▶ [WHAT THIS TASK INVOLVES] Lower down are entries containing pictures. Copy exactly, without those pictures, the lines from the line with "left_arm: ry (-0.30" through the line with "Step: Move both".

Records contained in a dataset
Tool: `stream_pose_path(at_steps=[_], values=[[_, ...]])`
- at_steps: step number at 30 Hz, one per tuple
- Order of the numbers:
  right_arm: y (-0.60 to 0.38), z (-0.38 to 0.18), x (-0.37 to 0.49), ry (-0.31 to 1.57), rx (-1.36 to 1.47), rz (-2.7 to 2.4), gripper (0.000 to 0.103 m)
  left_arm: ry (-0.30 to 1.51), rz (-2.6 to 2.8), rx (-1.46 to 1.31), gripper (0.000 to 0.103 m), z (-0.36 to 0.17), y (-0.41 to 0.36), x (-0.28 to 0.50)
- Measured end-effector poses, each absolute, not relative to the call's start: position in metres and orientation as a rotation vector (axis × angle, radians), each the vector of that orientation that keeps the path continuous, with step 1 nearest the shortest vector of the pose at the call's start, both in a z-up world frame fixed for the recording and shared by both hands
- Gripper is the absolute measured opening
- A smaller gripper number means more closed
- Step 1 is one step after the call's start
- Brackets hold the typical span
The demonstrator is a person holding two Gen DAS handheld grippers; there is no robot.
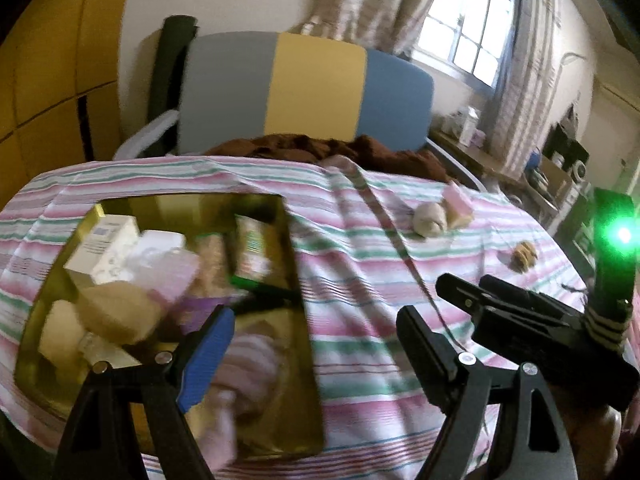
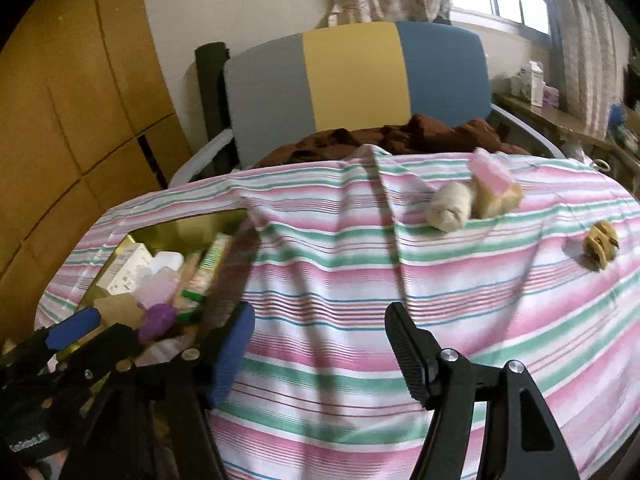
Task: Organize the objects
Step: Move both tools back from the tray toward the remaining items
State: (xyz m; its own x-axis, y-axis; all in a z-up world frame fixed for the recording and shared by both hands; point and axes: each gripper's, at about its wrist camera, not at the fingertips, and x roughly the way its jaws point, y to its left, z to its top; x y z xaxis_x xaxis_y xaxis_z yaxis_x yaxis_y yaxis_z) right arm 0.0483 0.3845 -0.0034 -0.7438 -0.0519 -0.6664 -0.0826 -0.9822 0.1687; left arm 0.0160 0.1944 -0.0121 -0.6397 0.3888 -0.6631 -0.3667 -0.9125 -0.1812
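A: Are your fingers holding anything?
B: No. Your left gripper and right gripper both stand wide and empty.
A: The objects?
B: Most fill the gold tin; a beige roll, pink block and brown clip lie on the striped surface.

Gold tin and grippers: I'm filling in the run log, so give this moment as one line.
left gripper: open, empty | right gripper: open, empty | gold tin: part-filled | pink block, beige roll, hair clip: on striped cloth

Motion blur over gold tin contents; labels unreadable. Tin's near end hidden behind left gripper fingers. Small tan obj on striped cloth: too blurred to ID.
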Motion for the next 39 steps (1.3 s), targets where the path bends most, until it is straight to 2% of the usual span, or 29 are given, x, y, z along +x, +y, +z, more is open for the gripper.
stream_pose_path(at_steps=[15,23,26,34,39], values=[[0.516,-0.060,0.063,0.378,-1.161,2.632,0.071,0.131,2.296,-1.061,0.085,-0.041,0.298,0.027],[0.608,-0.061,0.057,0.393,-1.002,2.487,0.071,0.164,2.271,-1.100,0.085,-0.061,0.326,0.008],[0.652,-0.057,0.046,0.407,-0.945,2.412,0.081,0.165,2.261,-1.123,0.085,-0.068,0.335,0.001],[0.723,-0.057,0.010,0.390,-0.871,2.358,0.081,0.137,2.281,-1.117,0.085,-0.069,0.355,-0.028],[0.741,-0.068,-0.007,0.485,-0.893,2.367,0.078,0.133,2.324,-1.082,0.085,-0.064,0.372,-0.050]])
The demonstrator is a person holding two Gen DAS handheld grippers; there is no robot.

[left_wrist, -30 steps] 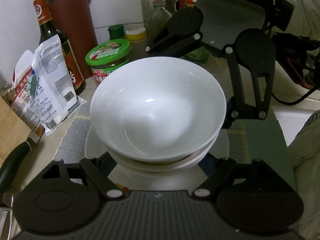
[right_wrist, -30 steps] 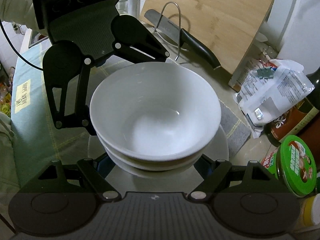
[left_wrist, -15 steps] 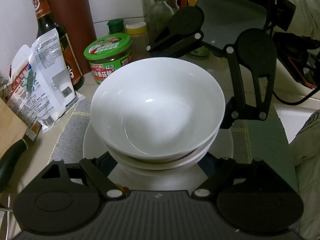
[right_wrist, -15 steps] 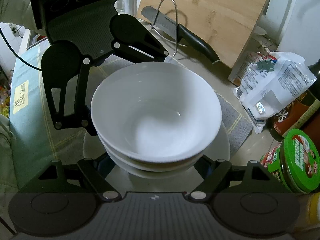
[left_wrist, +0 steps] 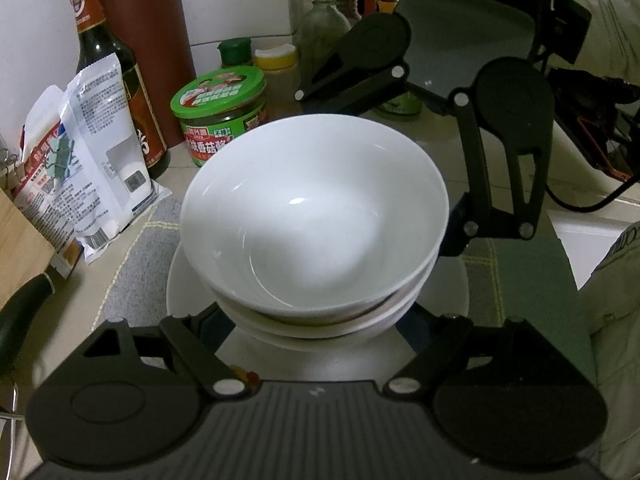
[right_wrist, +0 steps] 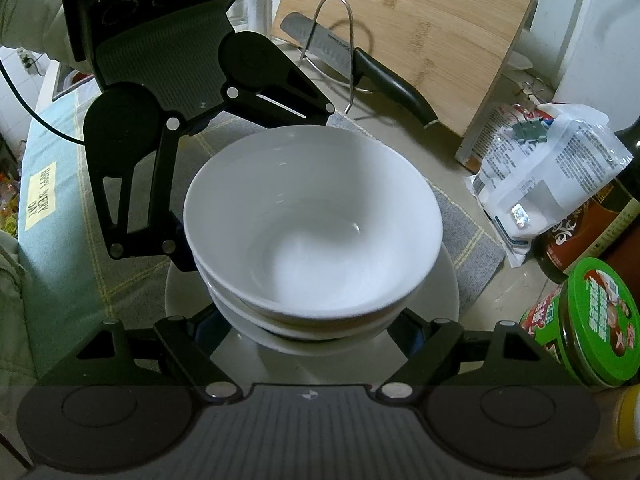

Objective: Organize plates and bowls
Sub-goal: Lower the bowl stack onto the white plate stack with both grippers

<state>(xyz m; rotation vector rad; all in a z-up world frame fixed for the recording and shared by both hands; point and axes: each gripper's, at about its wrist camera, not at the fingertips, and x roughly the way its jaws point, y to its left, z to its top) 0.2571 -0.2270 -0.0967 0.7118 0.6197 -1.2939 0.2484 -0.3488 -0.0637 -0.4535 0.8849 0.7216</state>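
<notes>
Two white bowls are nested, the top bowl inside the lower bowl. They stand on a white plate. My left gripper and right gripper straddle the stack from opposite sides. Both pairs of jaws are opening with the lower bowl between them. The tips are tucked under the bowls' overhang and mostly hidden. In the right wrist view a finger of the left gripper sits close beside the lower bowl.
The plate lies on a grey mat. Beside it are a green-lidded jar, a dark sauce bottle and a white packet. On the other side a knife lies by a wire rack and a cutting board.
Almost nothing differs. Both grippers stay around the stack and the bowls and plate have not shifted. Any spreading of the fingers is too slight to make out.
</notes>
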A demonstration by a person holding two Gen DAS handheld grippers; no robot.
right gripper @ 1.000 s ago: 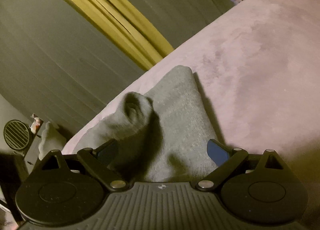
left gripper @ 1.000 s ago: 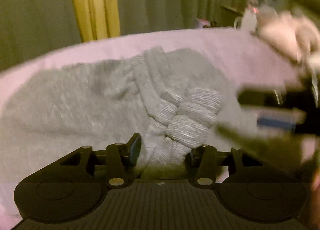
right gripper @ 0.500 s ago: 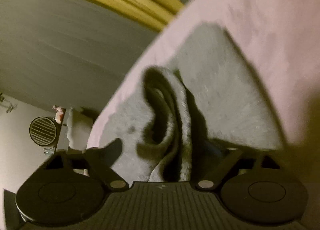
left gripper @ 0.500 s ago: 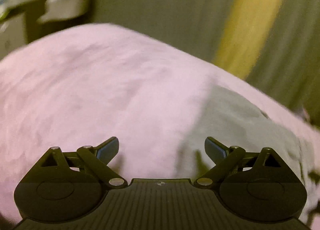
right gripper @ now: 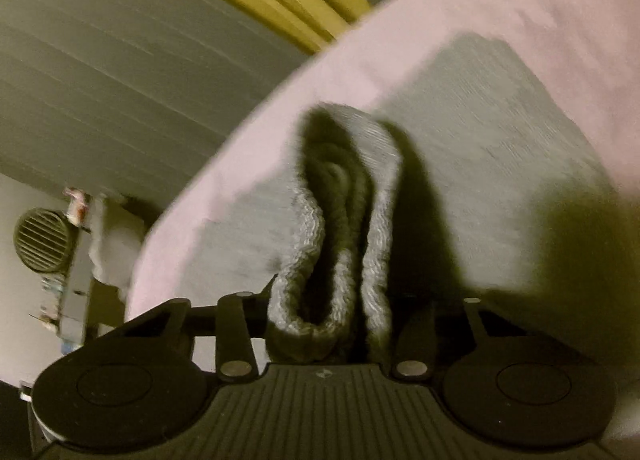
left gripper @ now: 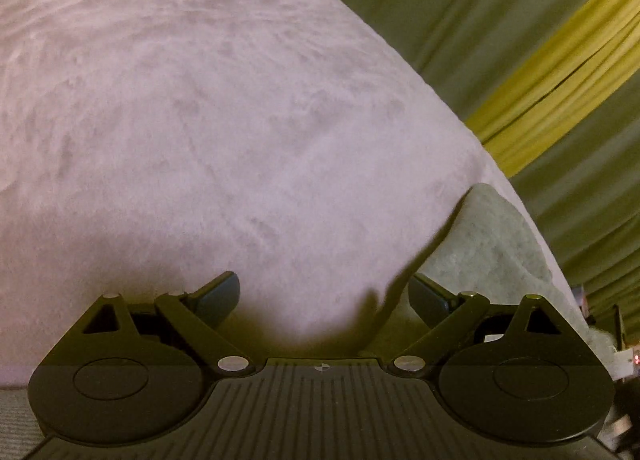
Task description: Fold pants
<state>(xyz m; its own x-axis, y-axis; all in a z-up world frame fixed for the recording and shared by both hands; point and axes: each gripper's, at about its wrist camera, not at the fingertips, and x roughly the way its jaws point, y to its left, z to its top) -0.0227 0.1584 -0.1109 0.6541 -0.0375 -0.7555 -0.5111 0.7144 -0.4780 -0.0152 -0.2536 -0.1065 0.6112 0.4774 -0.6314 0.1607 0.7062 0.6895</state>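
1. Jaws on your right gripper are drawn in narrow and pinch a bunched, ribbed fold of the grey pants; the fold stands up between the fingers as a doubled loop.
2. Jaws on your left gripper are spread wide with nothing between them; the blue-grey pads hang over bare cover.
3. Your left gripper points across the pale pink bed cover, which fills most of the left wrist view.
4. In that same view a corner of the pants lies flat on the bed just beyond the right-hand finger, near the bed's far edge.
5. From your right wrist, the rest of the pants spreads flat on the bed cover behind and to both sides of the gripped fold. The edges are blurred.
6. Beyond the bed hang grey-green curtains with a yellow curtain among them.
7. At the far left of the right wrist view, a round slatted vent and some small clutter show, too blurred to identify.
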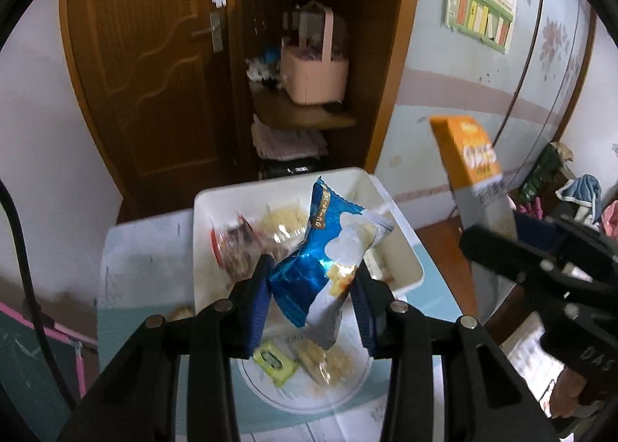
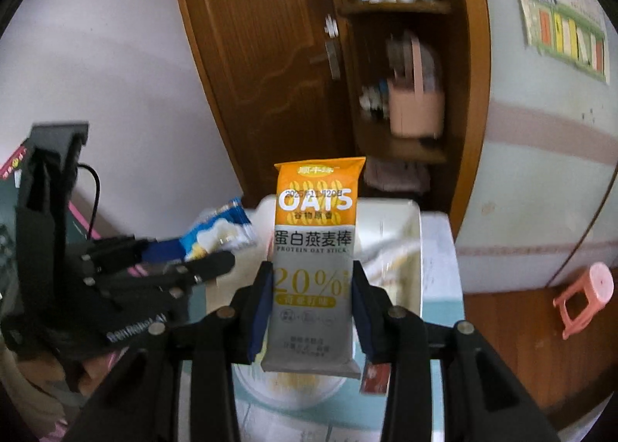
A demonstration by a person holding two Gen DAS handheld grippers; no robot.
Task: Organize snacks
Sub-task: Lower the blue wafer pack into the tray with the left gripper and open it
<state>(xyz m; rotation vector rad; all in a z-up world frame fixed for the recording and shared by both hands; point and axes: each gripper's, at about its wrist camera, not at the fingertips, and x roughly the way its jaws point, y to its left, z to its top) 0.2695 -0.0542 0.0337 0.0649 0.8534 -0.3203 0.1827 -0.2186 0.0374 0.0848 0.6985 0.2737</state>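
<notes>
Both grippers are matte black plastic. The left gripper [image 1: 313,287] has two broad fingers [image 1: 251,295] lined with dark blue ribbed pads and round silver screw heads along each linkage arm. A black cable [image 1: 23,268] curves past its left edge. The right gripper [image 2: 311,307] is built the same way: blue-padded fingers [image 2: 363,310], silver screws, angular black arms. White lettering runs along the left gripper's body in the right wrist view.
</notes>
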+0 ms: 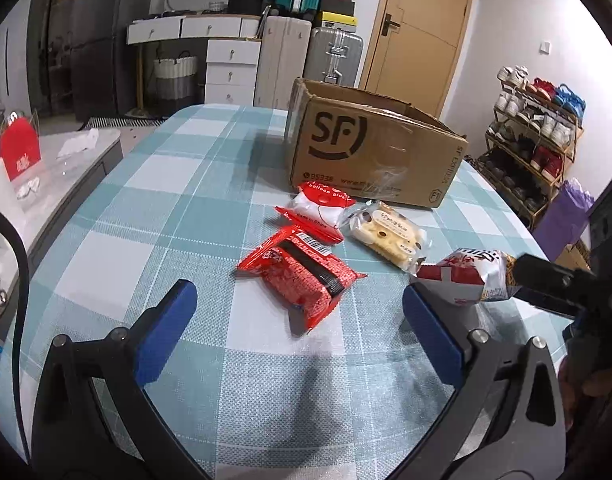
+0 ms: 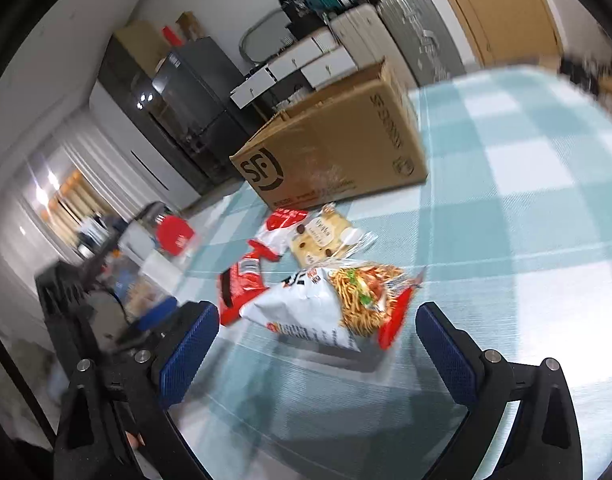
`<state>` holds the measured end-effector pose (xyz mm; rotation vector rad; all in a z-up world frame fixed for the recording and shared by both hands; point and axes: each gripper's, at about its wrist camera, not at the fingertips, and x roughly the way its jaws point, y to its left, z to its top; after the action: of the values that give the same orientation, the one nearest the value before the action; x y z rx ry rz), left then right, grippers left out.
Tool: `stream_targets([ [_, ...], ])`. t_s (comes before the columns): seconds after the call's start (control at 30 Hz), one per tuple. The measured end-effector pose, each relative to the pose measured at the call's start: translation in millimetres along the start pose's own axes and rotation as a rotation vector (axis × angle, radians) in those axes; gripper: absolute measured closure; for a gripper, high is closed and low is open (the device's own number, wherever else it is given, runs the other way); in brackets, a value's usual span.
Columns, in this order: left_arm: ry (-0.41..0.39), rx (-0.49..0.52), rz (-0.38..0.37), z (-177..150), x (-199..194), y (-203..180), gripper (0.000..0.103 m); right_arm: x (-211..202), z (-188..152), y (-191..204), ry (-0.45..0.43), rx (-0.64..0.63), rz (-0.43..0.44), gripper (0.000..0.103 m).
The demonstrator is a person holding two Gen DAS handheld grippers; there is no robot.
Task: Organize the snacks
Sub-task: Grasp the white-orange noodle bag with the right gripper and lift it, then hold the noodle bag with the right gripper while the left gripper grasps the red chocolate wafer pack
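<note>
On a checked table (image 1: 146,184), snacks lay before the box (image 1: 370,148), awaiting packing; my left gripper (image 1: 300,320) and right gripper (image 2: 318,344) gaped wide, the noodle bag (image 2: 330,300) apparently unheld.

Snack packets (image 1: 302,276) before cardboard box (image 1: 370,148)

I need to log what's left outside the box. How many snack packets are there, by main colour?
Red: 1, the red packet
Red and white: 2, the balloon-glue packet and the noodle packet
Pale yellow: 1, the cake packet
Total: 4
</note>
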<state>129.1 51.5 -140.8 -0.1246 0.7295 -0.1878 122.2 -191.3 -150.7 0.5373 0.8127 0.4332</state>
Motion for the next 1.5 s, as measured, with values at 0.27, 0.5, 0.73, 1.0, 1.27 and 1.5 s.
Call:
stream_targets([
  [0.27,0.018,-0.03,-0.025,-0.2,4.3,6.6,0.0,31.5,14.5,-14.2,0.057,0.139,-0.003,0.003],
  [0.5,0.034,-0.052,-0.045,-0.6,7.9,10.0,0.0,38.1,13.6,-15.1,0.049,0.125,-0.036,0.028],
  [0.73,0.033,-0.094,-0.054,-1.6,8.8,17.0,0.0,32.9,2.1,-3.0,0.036,0.021,-0.053,0.039],
  [1.0,0.034,-0.097,-0.052,-1.1,9.7,16.6,0.0,23.2,-3.2,-13.9,0.031,0.081,0.022,0.051],
  [1.27,0.041,-0.097,-0.045,-2.1,9.6,16.7,0.0,13.1,-5.4,-16.4,0.013,0.06,0.036,0.056],
  [1.5,0.072,-0.099,-0.027,-1.5,17.6,16.7,0.0,5.7,-6.2,-23.1,-0.003,0.058,0.027,0.056],
])
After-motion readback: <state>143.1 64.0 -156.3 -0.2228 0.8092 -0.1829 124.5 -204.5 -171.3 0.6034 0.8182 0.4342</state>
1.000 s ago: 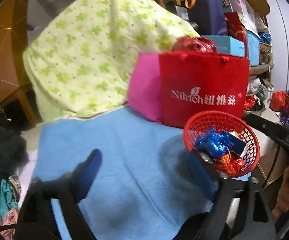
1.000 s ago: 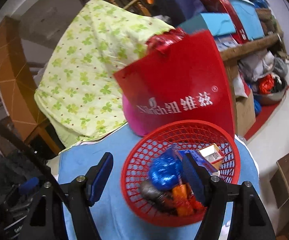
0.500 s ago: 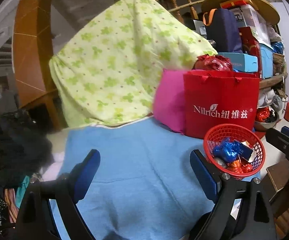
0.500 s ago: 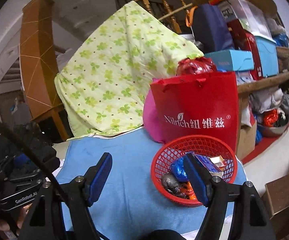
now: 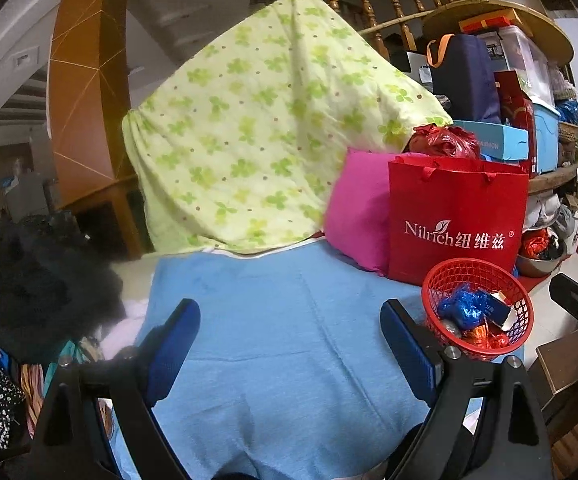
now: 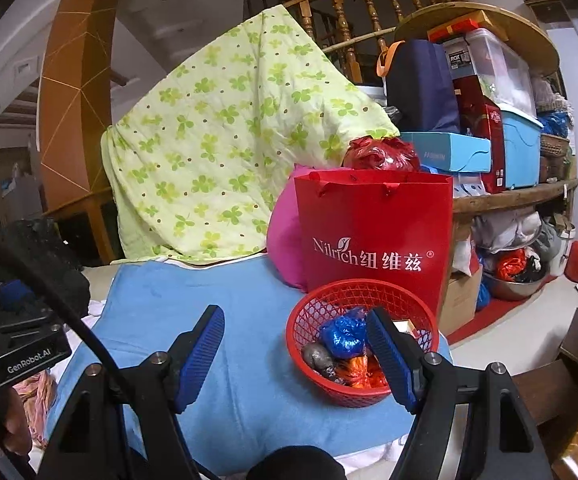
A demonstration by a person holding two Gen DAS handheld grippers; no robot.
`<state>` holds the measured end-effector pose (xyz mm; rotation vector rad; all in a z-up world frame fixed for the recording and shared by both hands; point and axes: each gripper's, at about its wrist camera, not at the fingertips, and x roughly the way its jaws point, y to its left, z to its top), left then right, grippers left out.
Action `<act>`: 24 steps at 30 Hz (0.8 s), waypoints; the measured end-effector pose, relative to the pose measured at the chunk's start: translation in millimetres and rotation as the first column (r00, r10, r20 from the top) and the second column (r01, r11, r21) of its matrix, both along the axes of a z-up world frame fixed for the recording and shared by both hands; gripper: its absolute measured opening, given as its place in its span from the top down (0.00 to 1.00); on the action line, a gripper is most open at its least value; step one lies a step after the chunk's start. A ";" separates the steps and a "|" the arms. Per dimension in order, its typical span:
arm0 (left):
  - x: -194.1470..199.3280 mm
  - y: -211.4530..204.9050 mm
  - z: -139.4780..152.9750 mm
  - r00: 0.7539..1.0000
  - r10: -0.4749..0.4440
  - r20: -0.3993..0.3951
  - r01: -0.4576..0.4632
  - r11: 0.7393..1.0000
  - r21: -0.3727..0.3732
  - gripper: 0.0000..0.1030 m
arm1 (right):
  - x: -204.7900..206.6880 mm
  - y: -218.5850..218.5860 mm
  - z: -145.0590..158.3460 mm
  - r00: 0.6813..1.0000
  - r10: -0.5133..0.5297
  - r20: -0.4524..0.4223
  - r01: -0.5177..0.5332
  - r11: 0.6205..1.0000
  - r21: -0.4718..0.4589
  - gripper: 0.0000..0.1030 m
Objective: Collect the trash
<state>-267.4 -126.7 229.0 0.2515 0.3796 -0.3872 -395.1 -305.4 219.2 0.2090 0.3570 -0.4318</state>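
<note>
Both my tongs gape empty — left gripper (image 5: 289, 338), right gripper (image 6: 295, 340) — trash sits in the red basket (image 6: 363, 342) before the red bag (image 6: 377, 232); I scan the blue cloth (image 5: 281, 320) left of the basket.

A red mesh basket (image 6: 363, 364) holds blue foil (image 6: 343, 336), orange and silver wrappers on a light blue cloth (image 5: 289, 320); behind stand a red bag (image 6: 373, 236) with white lettering, a pink cushion (image 5: 357, 212) and a pale-green clover-print quilt (image 5: 269, 136)
</note>
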 end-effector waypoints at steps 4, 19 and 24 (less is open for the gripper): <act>-5.6 8.4 3.6 1.000 0.014 0.014 -0.014 1.000 -0.009 0.01 | -1.8 8.4 3.5 1.000 -0.001 0.001 0.001 1.000 -0.004 0.24; -20.0 22.2 4.8 1.000 0.009 0.016 -0.009 1.000 -0.012 0.01 | -3.1 24.5 5.0 1.000 0.013 -0.008 -0.013 1.000 -0.010 0.23; -19.8 27.7 3.5 1.000 0.010 0.005 -0.010 1.000 -0.020 0.01 | -4.4 29.1 6.1 1.000 0.024 -0.012 -0.025 1.000 -0.006 0.23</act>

▶ [WRITTEN RESPONSE]
  left_arm: ry (-0.30 to 1.51), rz (-2.6 to 2.8), rx (-1.46 to 1.31), gripper (0.000 to 0.103 m), z (-0.36 to 0.17), y (-0.41 to 0.36), x (-0.28 to 0.50)
- Measured end-effector poses, each absolute, not relative to the call's start: position in metres and orientation as a rotation vector (axis × angle, radians), each the vector of that orientation that keeps the path continuous, with step 1 nearest the shortest vector of the pose at the call's start, both in a z-up world frame fixed for the recording and shared by both hands
- Gripper is the absolute measured opening
- A smaller gripper number means more closed
- Step 1 is one step after the call's start
- Brackets hold the typical span
The demonstrator is a person holding two Gen DAS handheld grippers; there is no robot.
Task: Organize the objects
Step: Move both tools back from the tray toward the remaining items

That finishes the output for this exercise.